Bitcoin Transaction Graph Dataset: A Foundation for Advanced Research

·

Introduction

Bitcoin represents a revolutionary set of concepts and technologies that power a decentralized digital economy. Introduced in 2008 by the pseudonymous entity Satoshi Nakamoto, it enables the storage and transfer of value between participants without relying on any central authority. The term encompasses multiple dimensions: the protocol governing the economy’s rules, the peer-to-peer network, the blockchain (a public ledger of all transactions), and the unit of value itself.

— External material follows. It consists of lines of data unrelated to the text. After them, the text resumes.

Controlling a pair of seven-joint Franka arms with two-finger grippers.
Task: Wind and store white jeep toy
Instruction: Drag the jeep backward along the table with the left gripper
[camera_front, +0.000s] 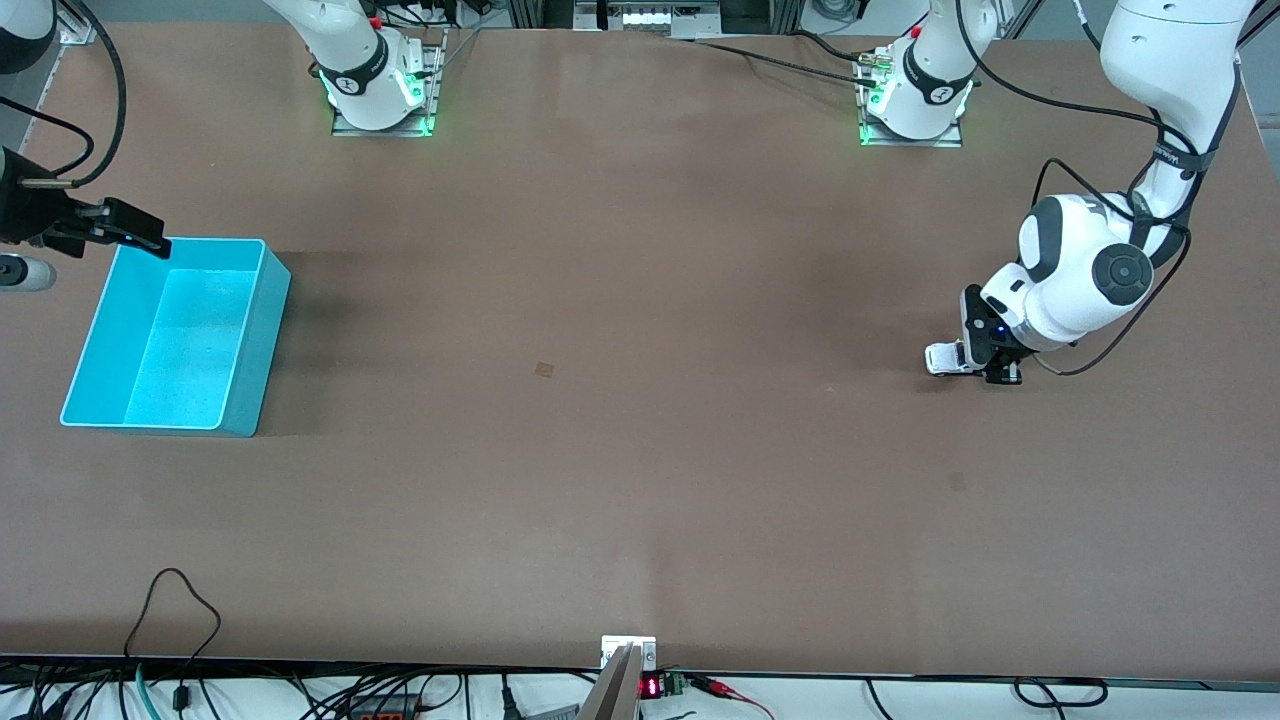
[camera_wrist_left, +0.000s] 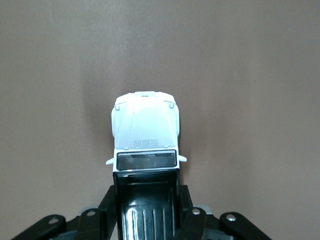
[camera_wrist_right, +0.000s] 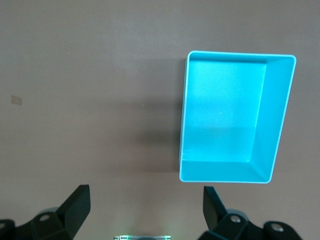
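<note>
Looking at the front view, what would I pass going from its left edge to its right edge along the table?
Right gripper, open, at the cyan bin's corner → cyan bin → white jeep toy → left gripper, shut on the jeep.

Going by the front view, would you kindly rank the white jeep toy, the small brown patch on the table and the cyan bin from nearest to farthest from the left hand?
1. The white jeep toy: clamped in the shut left hand, at the left arm's end of the table.
2. The small brown patch: mid-table.
3. The cyan bin: at the right arm's end, beside the open right hand.
</note>
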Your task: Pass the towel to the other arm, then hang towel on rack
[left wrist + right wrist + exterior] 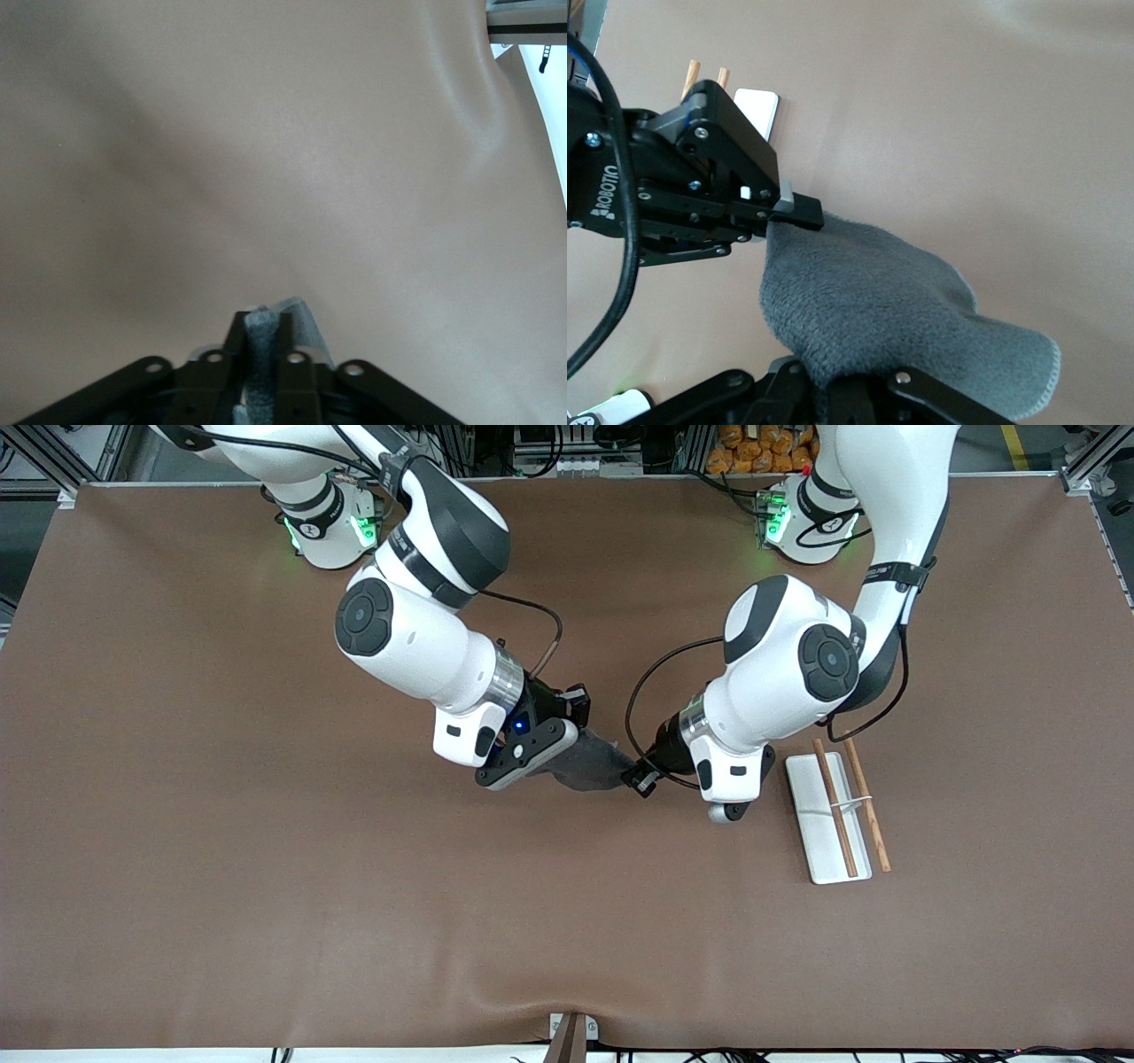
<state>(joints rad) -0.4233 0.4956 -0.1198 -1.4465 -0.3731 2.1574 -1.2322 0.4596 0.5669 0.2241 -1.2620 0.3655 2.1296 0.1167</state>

Unlike traditional economies, Bitcoin operates without centralized control over inflation or transaction validation. It relies on a distributed system that ensures rule adherence through cryptographic proof and consensus mechanisms. Since its launch, Bitcoin has seen substantial adoption. By 2023, the network averaged 270,000 daily users and facilitated approximately $8.6 trillion in transfers. It has also attracted significant scientific interest, with over 30,000 research papers indexed annually on Google Scholar in recent years.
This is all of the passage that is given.